Thursday, June 03, 2010

for sale

I found a bank receipt that says I deposited Rs. 78,645/- in mi account last year July 03. I do not remember where it came from, it’s irrelevant. What I do know is, year on, I could use an identical cheque. In fact, I reckon I need it more than last year. I had been clinging on to my cherished social status as a transitory vulnerable for years and I’m sure that cheque made my day then. Now, I’m not clinging onto anything. There’s nothing to cling onto, you see. There’s nothing transitory about poverty.

Cursor blinks. It will be wrong to suggest that I don’t have anything to say but it’s true that I wither under self-censorship. Hey, that is not to say I won’t be able to do whatever I could do last year. Yeah, I would dance naked for thaaat cheque now :) I dance terribly, but I would do better than I did last year. LMAO! I have no fuckin’ clue what made someone loose eighty large ones to me. I’m too old a guy to even whore myself for that kinda cheque.

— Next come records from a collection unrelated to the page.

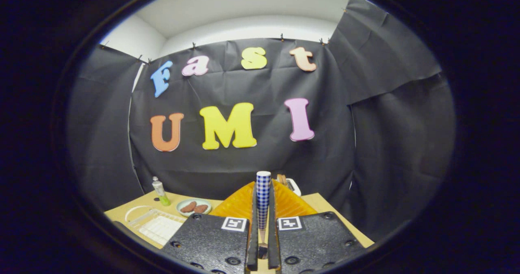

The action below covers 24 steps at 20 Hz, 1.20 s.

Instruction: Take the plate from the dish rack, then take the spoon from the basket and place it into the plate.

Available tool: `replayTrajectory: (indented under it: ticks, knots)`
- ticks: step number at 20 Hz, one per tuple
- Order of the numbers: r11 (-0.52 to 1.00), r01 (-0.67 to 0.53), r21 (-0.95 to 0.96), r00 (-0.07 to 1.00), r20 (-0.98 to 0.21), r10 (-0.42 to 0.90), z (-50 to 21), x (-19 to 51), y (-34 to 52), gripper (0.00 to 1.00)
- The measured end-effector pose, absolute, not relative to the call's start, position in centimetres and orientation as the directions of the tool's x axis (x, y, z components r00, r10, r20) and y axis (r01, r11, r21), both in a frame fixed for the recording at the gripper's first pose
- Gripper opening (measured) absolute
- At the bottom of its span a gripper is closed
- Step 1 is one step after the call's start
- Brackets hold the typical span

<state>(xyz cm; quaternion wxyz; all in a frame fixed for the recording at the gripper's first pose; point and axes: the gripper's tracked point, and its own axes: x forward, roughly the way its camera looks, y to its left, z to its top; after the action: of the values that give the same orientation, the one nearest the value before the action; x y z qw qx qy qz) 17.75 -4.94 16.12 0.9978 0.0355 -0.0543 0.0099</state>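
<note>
The surface (122, 213) is a pale board running under and beyond the tool. On it, directly behind the fingers, lies the orange ribbed plate (239, 204), already out of any rack and lying flat or nearly so; its middle is covered by the tool. To the left of the plate sits a clear ridged tray (156, 225), which may be part of the dish rack, though this cannot be confirmed. Beyond that tray are a small pale dish (193, 207) holding two brown pieces and a white tube with a green cap (160, 191). A white object (293, 186) shows behind the plate's far rim; its identity is unclear.

The tool (263, 241) has its fingers pressed in on the spoon (263, 201), whose blue-checked handle stands upright between them with its white end uppermost. The bowl end points down into the gap and is hard to make out.

Judgement: the placing step is in hand. It would be done well by lowering until the bowl end meets the plate, tipping the handle toward the rim, then releasing, so the spoon lies down rather than topples off. The height of the spoon above the plate cannot be read.
</note>
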Motion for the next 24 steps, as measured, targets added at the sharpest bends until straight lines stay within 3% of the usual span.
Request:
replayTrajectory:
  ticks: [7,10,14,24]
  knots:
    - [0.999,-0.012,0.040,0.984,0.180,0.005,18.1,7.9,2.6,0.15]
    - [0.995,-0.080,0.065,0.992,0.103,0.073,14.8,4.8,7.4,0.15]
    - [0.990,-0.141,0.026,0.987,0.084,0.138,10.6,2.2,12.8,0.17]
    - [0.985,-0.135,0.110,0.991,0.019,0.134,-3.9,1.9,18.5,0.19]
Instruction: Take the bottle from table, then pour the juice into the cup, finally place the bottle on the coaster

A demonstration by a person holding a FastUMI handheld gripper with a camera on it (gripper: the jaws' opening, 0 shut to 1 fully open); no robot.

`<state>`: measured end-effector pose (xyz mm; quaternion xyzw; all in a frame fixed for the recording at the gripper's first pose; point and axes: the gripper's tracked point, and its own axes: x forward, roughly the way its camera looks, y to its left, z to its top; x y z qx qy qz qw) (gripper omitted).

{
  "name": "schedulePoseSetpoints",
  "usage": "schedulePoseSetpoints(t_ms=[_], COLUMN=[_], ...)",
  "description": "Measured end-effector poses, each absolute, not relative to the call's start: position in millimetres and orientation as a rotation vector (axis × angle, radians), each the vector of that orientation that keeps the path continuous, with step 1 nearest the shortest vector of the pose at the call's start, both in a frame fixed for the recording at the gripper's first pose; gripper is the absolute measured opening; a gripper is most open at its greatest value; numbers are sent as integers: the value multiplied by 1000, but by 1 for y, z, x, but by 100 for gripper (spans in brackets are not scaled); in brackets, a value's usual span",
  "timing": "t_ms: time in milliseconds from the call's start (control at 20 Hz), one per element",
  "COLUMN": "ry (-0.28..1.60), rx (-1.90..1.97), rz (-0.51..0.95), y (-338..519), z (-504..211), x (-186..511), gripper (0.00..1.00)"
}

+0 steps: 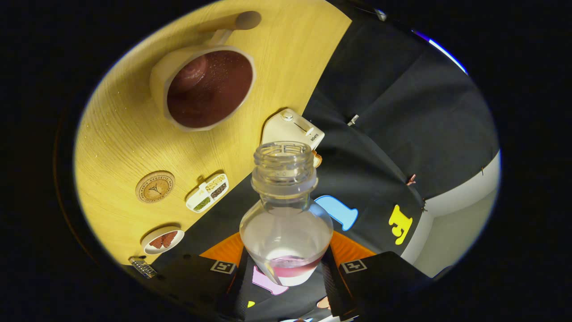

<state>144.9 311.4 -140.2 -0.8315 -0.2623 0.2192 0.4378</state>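
Observation:
My gripper (pixel 286 268) is shut on a clear plastic bottle (pixel 285 219), both fingers pressing its sides. The bottle has no cap and its open mouth points ahead of the fingers. A little pink juice lies in its lower part, near the fingers. The whole view is rolled, so the wooden table (pixel 125 134) appears tilted. Beyond the bottle, well off to the side of its mouth, stands a cream cup (pixel 203 87) with a wooden handle, filled with dark red juice. A round cork coaster (pixel 155 186) lies bare on the table, nearer to me than the cup.
A white box-like appliance (pixel 292 129) stands at the table's edge just behind the bottle's mouth. A small white tray of seeds (pixel 207 192) lies beside the coaster. A small dish (pixel 163 240) with reddish pieces and a little metal object (pixel 143 267) sit close to the fingers.

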Motion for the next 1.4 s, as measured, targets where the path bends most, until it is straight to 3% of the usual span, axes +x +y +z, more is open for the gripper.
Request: schedulePoseSetpoints(t_ms=[700, 1100, 1400], ry=[-243, 128, 251], rx=[-1191, -718, -337], rz=[384, 439, 494], y=[214, 184, 207], z=[-40, -111, -159], x=[185, 210, 223], gripper=[70, 71, 71])
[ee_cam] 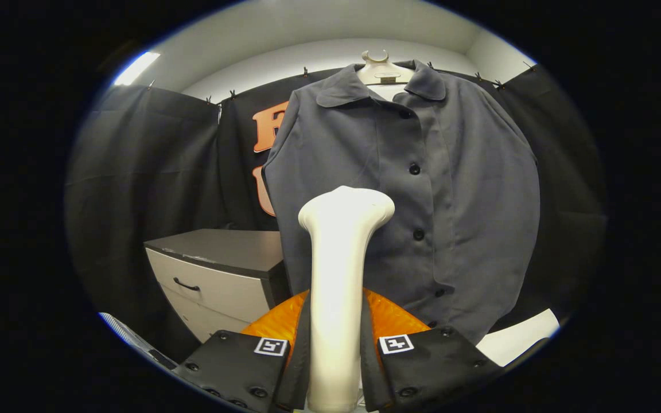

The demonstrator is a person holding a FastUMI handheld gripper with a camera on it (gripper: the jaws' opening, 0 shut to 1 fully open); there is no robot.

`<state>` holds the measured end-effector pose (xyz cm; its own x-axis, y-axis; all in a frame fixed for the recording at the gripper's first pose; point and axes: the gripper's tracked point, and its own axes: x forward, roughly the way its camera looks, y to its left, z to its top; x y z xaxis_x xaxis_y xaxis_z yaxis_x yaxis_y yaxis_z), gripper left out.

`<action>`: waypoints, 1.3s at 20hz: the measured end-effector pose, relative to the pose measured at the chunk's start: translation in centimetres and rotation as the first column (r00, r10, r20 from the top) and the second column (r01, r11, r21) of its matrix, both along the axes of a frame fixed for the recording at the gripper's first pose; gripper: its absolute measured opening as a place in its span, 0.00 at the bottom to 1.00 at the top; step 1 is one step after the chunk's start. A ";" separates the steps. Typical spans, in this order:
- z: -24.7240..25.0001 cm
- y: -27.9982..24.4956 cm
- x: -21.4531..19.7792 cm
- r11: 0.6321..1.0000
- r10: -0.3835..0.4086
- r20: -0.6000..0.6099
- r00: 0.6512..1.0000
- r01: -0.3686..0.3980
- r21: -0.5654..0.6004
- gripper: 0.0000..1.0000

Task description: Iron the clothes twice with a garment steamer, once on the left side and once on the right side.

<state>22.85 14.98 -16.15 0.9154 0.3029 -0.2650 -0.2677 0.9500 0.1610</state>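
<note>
Fingers (pixel 261 358) of gripper (pixel 336 344) clamped on garment steamer (pixel 339 275), handle upright between them, head up top. Shirt (pixel 416 189) hangs just beyond on hanger (pixel 381 69), long axis vertical; head fronts its left panel, beside button placket.

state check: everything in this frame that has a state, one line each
gripper: jaws shut on the garment steamer's handle, one at each side
garment steamer: held upright, head up in front of the shirt; contact with the cloth cannot be told
shirt: hanging on a hanger, buttoned down the front, collar folded flat
hanger: upright, carrying the shirt
drawer cabinet: drawers closed
</note>
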 end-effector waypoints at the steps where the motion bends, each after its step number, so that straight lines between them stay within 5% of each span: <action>1: -0.5 0.0 -0.3 1.000 0.001 -0.008 1.000 -0.001 0.001 0.44; 26: -12.2 0.3 -6.6 1.000 0.004 -0.259 0.966 -0.008 -0.013 0.44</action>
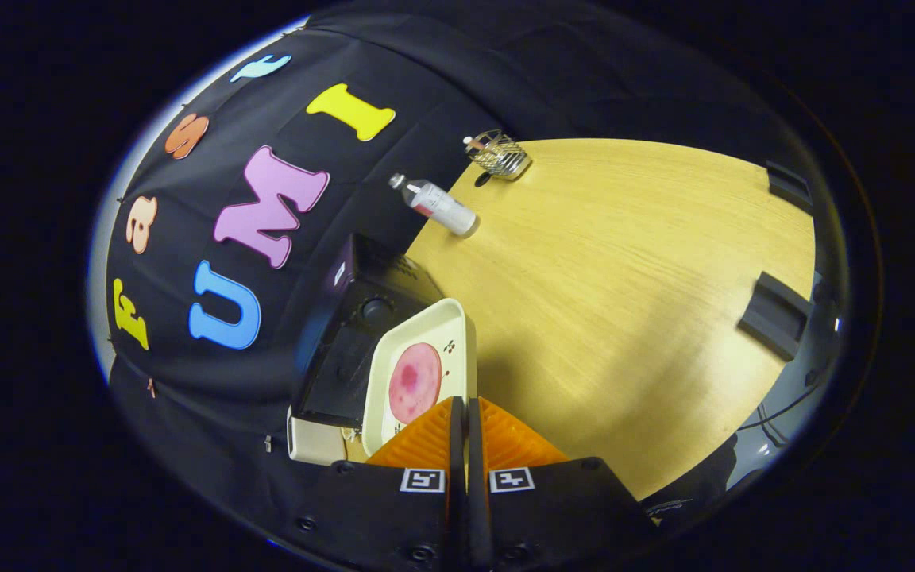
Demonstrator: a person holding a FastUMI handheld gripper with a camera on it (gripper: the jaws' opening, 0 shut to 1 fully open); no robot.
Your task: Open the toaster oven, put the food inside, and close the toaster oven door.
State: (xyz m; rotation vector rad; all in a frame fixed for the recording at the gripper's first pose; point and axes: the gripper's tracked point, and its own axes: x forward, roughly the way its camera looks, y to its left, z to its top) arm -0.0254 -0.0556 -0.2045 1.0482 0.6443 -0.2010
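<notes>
My gripper (461,409) is shut on the near rim of a cream tray (457,318), which it holds lifted above the table. On the tray lies a round pink slice of food (414,383). Right beside the tray, on its far side from the open table, stands the dark toaster oven (362,318) with a round knob on its face. A cream part (314,441) shows at the oven's near end. Whether the oven door is open or closed I cannot tell from this angle.
The pale wooden table (624,278) stretches beyond the tray. A small bottle (442,206) and a wire basket (499,155) stand at its back by the black cloth wall. Two black brackets (771,314) sit on the table's far edge.
</notes>
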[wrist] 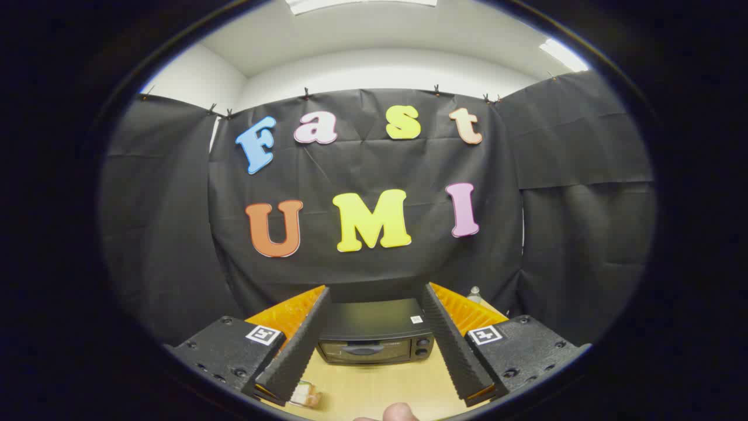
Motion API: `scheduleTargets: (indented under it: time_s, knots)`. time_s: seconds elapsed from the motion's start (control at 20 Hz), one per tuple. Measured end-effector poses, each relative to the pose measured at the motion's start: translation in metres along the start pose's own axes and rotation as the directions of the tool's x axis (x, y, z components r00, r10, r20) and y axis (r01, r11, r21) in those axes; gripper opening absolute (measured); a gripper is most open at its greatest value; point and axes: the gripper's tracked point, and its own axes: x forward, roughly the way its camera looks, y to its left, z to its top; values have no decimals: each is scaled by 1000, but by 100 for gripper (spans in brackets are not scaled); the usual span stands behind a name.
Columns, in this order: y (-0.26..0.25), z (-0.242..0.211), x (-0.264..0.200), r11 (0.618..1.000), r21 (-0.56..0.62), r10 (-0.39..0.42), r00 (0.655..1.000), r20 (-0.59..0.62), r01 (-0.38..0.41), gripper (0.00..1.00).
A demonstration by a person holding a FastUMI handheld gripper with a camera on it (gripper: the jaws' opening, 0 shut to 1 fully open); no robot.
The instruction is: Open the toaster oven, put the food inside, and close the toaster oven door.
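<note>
The gripper (375, 301) stands wide open, its two ribbed, wedge-shaped fingers (301, 345) spread far apart with nothing held between them; each finger rises from a blocky, rough-textured base carrying a small square marker. Between the fingers and beyond their tips sits the toaster oven (374, 333), a dark, boxy appliance with a flat matte top; its door (363, 349) is shut, a glass front with a curved handle across it, and two round knobs (422, 346) stacked one above the other beside the door on the right. The oven rests on a pale, smooth wooden surface (385, 386) that runs from the oven toward the camera. The food (305, 396), a small pale, toast-coloured piece that seems to be wrapped in clear film, lies on the surface close to the base of the left finger, well in front of the oven and apart from it. A rounded fingertip of a person's hand (400, 412) shows at the near edge of the surface. Behind the right finger, past the oven, stands the top of a clear bottle (474, 293) against the creased black cloth wall.
</note>
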Motion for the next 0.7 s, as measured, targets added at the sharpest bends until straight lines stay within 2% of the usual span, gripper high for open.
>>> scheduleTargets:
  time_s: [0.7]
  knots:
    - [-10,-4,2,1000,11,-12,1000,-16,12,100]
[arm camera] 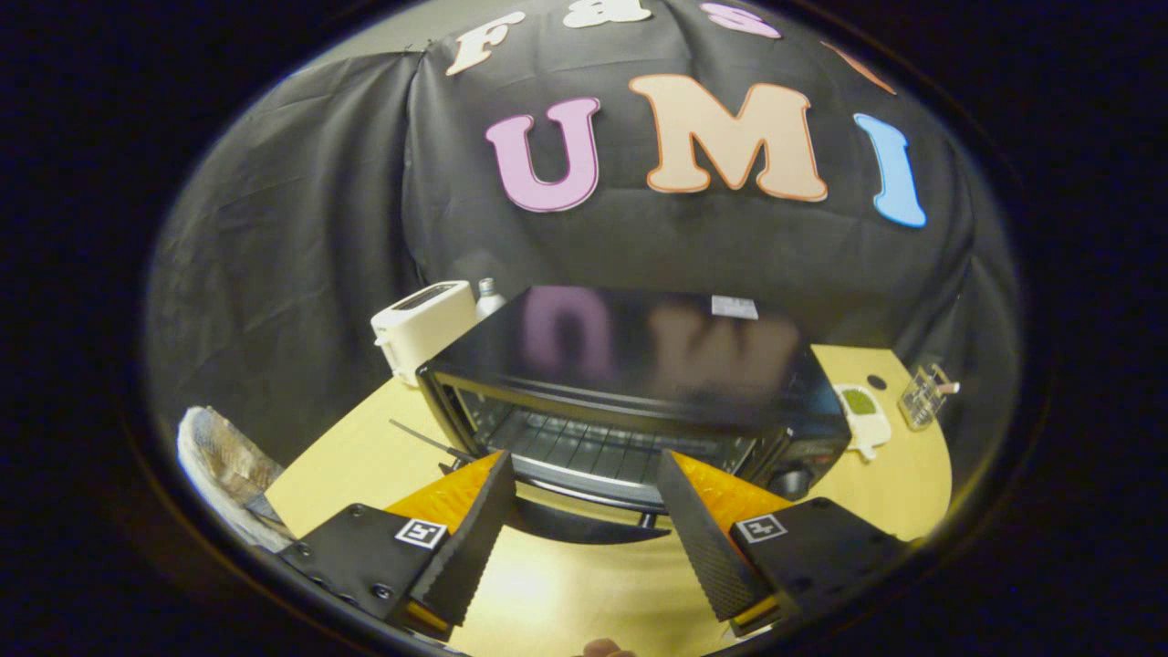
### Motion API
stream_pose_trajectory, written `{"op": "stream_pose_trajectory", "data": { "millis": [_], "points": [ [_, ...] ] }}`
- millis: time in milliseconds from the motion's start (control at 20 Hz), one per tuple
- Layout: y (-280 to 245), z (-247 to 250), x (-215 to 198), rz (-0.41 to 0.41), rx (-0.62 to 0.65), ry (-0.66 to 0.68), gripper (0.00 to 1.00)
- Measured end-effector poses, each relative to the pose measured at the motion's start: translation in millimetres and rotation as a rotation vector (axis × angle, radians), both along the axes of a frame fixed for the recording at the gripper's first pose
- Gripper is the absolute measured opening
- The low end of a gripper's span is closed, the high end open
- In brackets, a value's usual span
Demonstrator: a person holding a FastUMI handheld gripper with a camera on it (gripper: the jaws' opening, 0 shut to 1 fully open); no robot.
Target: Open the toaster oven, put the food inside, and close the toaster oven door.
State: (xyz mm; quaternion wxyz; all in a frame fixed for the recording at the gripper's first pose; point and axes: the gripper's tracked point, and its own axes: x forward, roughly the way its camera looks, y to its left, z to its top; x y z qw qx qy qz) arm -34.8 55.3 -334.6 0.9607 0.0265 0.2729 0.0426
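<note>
The black toaster oven [639,356] stands on the yellow table [356,465] just ahead of my fingers. Its door is swung down, and the wire rack [584,443] inside is visible. The dark door handle [584,529] lies between my two fingers, a little behind their tips. My gripper [584,465] is open, with the fingers wide apart and nothing held between them. A small pinkish thing [604,648] peeks in below the fingers; I cannot tell what it is.
A white toaster [424,324] and a small bottle [488,297] stand behind the oven's left corner. To the oven's right lie a white board with a green patch [862,411] and a clear holder [926,392]. A woven basket [219,465] sits off the table's left edge.
</note>
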Motion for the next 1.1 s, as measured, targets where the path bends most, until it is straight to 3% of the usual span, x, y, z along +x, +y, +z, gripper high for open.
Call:
{"op": "stream_pose_trajectory", "data": {
  "millis": [400,900,1100],
  "points": [
    [16,-55,-59,0.083,0.015,0.165,0.99],
    [20,-105,-86,0.164,-0.085,0.248,0.99],
    [17,-129,-97,0.160,-0.085,0.313,0.99]
  ]
}}
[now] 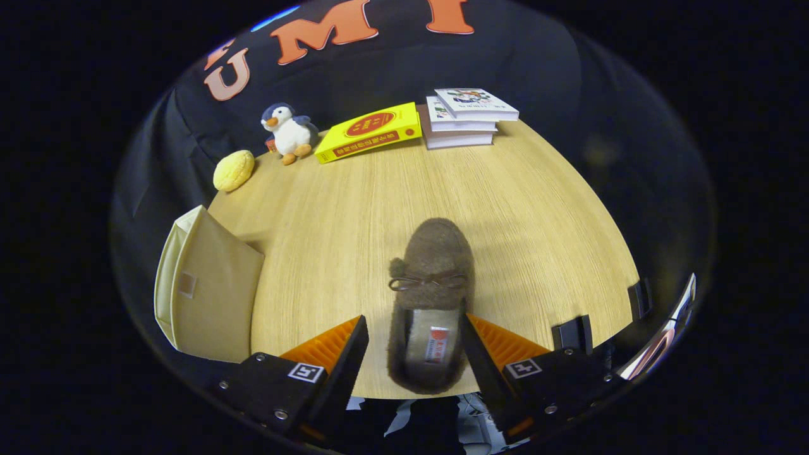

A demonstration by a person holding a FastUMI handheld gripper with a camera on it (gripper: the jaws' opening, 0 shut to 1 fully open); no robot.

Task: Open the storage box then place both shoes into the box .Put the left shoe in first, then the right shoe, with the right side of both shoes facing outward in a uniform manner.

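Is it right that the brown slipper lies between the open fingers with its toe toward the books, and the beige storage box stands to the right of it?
Not quite. In the gripper view the beige storage box stands to the left of the brown slipper, not the right. The rest holds: the slipper lies between the open fingers of the gripper, its toe pointing toward the books.

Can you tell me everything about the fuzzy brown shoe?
The shoe is a brown, fuzzy slipper with a small bow across the top and a pale lining bearing a label. It lies flat on the wooden table, toe pointing away. Its heel end sits between the open jaws of the gripper; the right one seems to touch its side.
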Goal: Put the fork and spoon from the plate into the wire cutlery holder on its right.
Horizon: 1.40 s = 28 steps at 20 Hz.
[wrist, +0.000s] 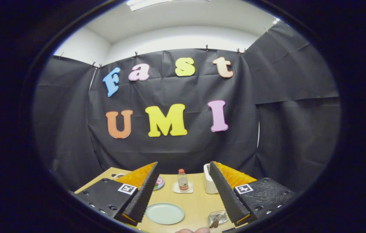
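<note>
Fork and spoon: dark handles protrude from the wire cutlery holder (218, 218), which stands on the wooden surface (196, 204) just inside the right finger (230, 197) of the claw (183, 191); which utensil is which cannot be resolved. The pale green plate (164, 213), lying between the fingers and nearer the left finger (144, 194), appears bare. By this evidence the transfer is judged complete or very nearly so, with at most a withdrawal remaining. The claw is raised well above the surface, its fingers spread wide and holding nothing. Beyond the plate, a small bottle with a red cap (183, 180) stands on a white square coaster (183, 187); to its right is a white container (209, 183), partly hidden by the right finger; a round coloured object (158, 183) shows beside the left finger. These stand well apart from the holder and obstruct nothing. A fingertip of a person's hand (193, 230) appears at the near edge.
</note>
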Motion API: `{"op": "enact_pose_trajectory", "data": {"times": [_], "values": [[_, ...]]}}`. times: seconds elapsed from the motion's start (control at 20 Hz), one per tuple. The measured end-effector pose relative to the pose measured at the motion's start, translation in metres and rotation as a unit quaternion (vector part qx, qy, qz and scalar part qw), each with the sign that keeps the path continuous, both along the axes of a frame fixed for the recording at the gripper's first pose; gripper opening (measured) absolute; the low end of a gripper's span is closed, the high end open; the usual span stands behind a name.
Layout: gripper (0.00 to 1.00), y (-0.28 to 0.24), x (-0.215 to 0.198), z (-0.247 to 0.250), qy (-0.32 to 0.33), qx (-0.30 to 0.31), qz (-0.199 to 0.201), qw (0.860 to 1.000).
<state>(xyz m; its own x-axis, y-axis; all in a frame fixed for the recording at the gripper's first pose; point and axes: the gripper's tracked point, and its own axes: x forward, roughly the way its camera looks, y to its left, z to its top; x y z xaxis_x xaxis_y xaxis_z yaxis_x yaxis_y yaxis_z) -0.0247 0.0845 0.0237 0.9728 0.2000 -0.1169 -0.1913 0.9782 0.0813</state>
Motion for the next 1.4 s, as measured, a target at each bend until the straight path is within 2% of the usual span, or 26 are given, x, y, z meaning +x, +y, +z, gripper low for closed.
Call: {"op": "enact_pose_trajectory", "data": {"times": [0.7, 1.4], "values": [[0.94, 0.028, 0.003, 0.006, -0.011, -0.008, 0.021, 1.000], [0.94, 0.028, -0.002, 0.015, -0.026, -0.012, 0.017, 0.999]]}}
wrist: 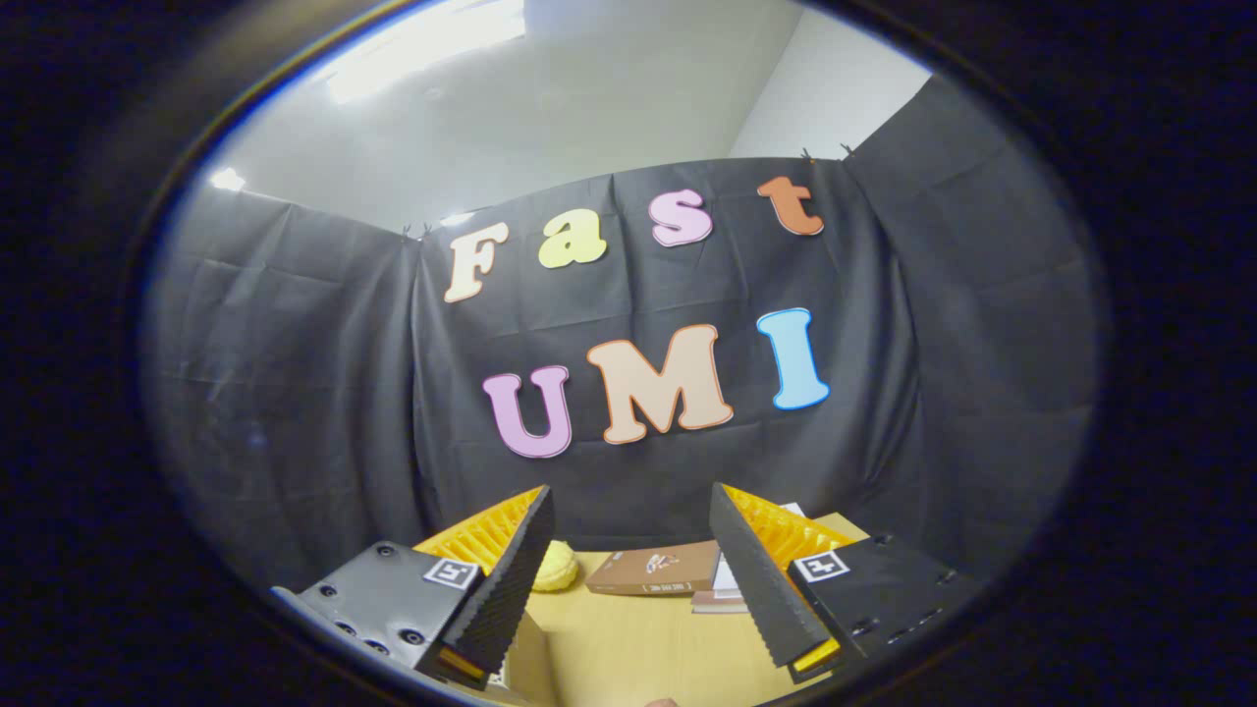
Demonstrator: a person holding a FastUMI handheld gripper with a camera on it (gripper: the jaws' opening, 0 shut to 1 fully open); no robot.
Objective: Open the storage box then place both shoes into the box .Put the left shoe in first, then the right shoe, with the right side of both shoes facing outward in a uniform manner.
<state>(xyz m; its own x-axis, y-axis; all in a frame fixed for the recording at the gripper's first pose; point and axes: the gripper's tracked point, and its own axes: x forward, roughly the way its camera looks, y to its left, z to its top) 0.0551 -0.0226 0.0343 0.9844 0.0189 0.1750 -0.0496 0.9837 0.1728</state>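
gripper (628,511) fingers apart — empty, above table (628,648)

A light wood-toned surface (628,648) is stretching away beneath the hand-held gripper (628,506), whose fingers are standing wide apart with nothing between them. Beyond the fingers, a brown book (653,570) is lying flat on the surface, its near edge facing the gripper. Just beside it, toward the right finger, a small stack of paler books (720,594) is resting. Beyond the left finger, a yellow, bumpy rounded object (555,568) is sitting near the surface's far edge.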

“You internalise stress and deal with it through a process of self-destruction.” Can’t place where I heard or read it; I’ve been reading like – an avid reader perhaps. I’ve lost all hope of finding a book in my room which I haven’t already read. I’ve read these volumes and re-read them. I think I should frequent libraries but they lock down early; isn’t there a 24-hour book joint where one can read and panhandle his way through an occasional meal and cigarettes?